Dépendance contractuelle
La réponse met également en lumière la structure de financement de l’opération : Broadcom a levé environ 28,4 milliards USD de nouvelles dettes et a repris près de 8 milliards USD de la dette existante de VMware pour financer l’acquisition. Le CISPE soutient que cet effet de levier a créé une forte incitation financière à extraire rapidement des liquidités de la base installée de VMware, renforçant ainsi le pouvoir de marché de VMware et justifiant économiquement des stratégies de prix agressives après la fusion.

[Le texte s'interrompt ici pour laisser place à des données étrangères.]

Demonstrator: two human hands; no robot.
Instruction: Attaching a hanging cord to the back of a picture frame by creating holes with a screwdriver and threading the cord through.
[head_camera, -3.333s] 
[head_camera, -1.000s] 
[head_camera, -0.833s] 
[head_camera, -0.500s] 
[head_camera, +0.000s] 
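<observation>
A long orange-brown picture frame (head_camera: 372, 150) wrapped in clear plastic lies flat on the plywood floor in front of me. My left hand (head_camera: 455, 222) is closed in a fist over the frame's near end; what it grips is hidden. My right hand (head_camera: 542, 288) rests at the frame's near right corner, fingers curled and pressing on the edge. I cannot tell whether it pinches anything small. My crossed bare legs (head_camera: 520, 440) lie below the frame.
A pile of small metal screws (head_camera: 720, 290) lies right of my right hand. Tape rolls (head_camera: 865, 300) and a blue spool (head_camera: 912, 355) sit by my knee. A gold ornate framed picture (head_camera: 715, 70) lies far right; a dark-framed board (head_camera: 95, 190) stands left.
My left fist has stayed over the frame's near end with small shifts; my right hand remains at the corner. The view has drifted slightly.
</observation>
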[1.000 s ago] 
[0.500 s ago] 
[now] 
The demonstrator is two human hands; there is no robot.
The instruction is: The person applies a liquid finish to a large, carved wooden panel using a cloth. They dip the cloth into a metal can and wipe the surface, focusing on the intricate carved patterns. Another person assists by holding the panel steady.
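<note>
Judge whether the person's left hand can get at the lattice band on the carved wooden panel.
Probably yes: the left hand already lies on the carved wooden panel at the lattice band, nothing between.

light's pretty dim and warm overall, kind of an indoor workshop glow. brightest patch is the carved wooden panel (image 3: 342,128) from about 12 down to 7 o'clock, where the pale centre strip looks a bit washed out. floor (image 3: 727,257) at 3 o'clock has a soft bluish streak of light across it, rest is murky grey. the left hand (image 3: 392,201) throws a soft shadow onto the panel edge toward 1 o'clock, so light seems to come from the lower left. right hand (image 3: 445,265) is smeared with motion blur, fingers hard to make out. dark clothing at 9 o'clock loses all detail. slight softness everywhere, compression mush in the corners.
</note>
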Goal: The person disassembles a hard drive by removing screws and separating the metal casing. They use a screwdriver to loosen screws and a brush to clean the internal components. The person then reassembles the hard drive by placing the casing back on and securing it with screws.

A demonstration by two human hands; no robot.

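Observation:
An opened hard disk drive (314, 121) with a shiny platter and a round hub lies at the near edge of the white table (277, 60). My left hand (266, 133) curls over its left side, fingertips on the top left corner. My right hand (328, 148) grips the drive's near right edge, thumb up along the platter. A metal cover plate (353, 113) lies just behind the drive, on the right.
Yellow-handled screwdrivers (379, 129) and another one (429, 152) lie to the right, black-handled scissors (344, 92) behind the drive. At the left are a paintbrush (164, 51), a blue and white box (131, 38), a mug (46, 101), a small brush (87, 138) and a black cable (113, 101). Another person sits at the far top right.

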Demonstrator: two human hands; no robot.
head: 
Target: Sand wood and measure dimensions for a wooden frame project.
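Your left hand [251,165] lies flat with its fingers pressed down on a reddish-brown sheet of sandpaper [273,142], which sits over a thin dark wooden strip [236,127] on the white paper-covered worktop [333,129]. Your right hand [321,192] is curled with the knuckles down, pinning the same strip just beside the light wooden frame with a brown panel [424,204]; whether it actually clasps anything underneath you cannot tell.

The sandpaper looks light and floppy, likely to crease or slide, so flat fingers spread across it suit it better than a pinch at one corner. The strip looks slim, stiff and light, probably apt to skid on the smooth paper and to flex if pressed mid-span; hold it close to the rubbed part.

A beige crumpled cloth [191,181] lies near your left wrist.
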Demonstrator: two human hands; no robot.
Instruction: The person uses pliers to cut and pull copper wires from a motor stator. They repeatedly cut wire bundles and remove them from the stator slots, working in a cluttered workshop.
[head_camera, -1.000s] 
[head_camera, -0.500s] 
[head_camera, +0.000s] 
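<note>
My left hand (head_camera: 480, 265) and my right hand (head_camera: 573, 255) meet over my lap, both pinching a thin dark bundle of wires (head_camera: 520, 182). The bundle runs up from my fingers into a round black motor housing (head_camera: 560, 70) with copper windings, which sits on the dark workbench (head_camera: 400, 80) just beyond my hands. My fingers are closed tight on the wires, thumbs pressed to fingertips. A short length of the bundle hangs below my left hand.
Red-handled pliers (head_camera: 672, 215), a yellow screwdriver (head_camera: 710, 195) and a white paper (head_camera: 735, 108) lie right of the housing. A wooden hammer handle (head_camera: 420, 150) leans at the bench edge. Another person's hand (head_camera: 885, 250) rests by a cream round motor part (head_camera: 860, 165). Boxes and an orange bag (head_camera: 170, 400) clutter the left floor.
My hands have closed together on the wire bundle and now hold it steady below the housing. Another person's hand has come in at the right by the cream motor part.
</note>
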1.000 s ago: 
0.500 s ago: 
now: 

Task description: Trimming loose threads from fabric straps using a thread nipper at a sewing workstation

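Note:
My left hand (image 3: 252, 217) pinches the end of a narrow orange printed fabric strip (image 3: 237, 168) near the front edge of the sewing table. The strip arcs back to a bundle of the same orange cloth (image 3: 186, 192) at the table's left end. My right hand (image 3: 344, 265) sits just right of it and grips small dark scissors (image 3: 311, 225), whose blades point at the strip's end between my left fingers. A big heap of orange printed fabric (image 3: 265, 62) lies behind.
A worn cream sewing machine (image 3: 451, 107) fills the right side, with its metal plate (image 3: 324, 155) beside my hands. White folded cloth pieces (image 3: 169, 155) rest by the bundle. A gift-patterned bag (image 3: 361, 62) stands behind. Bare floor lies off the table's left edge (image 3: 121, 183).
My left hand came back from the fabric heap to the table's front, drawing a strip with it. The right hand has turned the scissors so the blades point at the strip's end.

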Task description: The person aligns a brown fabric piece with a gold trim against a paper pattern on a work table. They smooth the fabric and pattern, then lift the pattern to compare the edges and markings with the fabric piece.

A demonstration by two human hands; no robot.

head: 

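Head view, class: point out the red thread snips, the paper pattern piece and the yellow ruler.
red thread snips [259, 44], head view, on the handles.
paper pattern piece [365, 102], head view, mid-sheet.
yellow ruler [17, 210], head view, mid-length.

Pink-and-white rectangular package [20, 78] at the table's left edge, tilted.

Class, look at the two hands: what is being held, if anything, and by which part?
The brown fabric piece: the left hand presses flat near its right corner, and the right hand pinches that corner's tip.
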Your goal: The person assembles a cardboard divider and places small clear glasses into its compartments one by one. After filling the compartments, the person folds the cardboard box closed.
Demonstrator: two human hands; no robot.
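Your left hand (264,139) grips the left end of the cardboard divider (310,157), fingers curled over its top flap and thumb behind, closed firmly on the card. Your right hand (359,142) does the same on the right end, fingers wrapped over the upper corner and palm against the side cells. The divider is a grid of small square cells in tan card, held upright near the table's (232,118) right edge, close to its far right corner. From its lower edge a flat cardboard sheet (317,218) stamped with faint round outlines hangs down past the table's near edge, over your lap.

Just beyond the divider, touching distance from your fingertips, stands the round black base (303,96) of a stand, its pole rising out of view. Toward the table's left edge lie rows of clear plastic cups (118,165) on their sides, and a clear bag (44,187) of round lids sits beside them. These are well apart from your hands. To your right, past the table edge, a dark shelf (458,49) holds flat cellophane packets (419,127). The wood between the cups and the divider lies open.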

Malgré les avertissements des clients et des associations professionnelles, et les déclarations publiques de la direction de Broadcom, le CISPE affirme que la Commission n’a ni examiné ni même mentionné le risque que Broadcom utilise la position dominante de VMware pour imposer des hausses de prix substantielles et renforcer la dépendance contractuelle, et n’a adopté aucune garantie au titre des règles de l’UE en matière de concentrations.
Complaisance de la part de la CE
Depuis l’acquisition, note encore le CISPE, ces risques se sont concrétisés par une flambée des prix, des abonnements pluriannuels imposés et le regroupement des produits VMware, entraînant des conséquences financières importantes pour les fournisseurs de cloud européens et leurs clients.
« La Commission a examiné cette fusion avec complaisance et l’a jugée sans risque, commente Francisco Mingorence, Secretary General, CISPE. En approuvant l’opération sans discussion, Bruxelles a donné carte blanche à Broadcom pour augmenter les prix, fidéliser ses clients et les exploiter. Le nouveau propriétaire, comme prévu, a encaissé ce chèque avec intérêts. Il s’agit d’un manquement à son devoir de surveillance de la part du régulateur, avec des conséquences concrètes pour le secteur du cloud en Europe et toutes les organisations qui en dépendent. »
Le CISPE réagit à la défense par la Commission européenne de sa décision de 2023 approuvant l’acquisition de VMware par Broadcom pour 61 milliards de dollars. Le recours déposé par le CISPE le 3 décembre 2025 constitue la prochaine étape de la procédure en cours devant le Tribunal de l’Union européenne (affaire T-503/25).
Incertitude juridique
Si le Tribunal annule l’approbation de la Commission, cette décision aura des conséquences importantes pour l’investissement de 61 milliards USD de Broadcom.
La Commission devrait réexaminer l’opération en tenant compte des conditions actuelles du marché, ce qui rouvrirait le risque réglementaire lié à la valeur, à la structure et à l’intégration des activités de VMware et créerait une incertitude juridique considérable pour les actionnaires, créanciers, clients, fournisseurs et investisseurs de Broadcom.
De plus, les modifications importantes et sans précédent apportées aux licences après la fusion exposent Broadcom à un risque accru de litiges contre l’autorité de régulation et l’entité issue de la fusion, ce qui augmente considérablement les risques juridiques et financiers découlant de l’évaluation erronée de la Commission.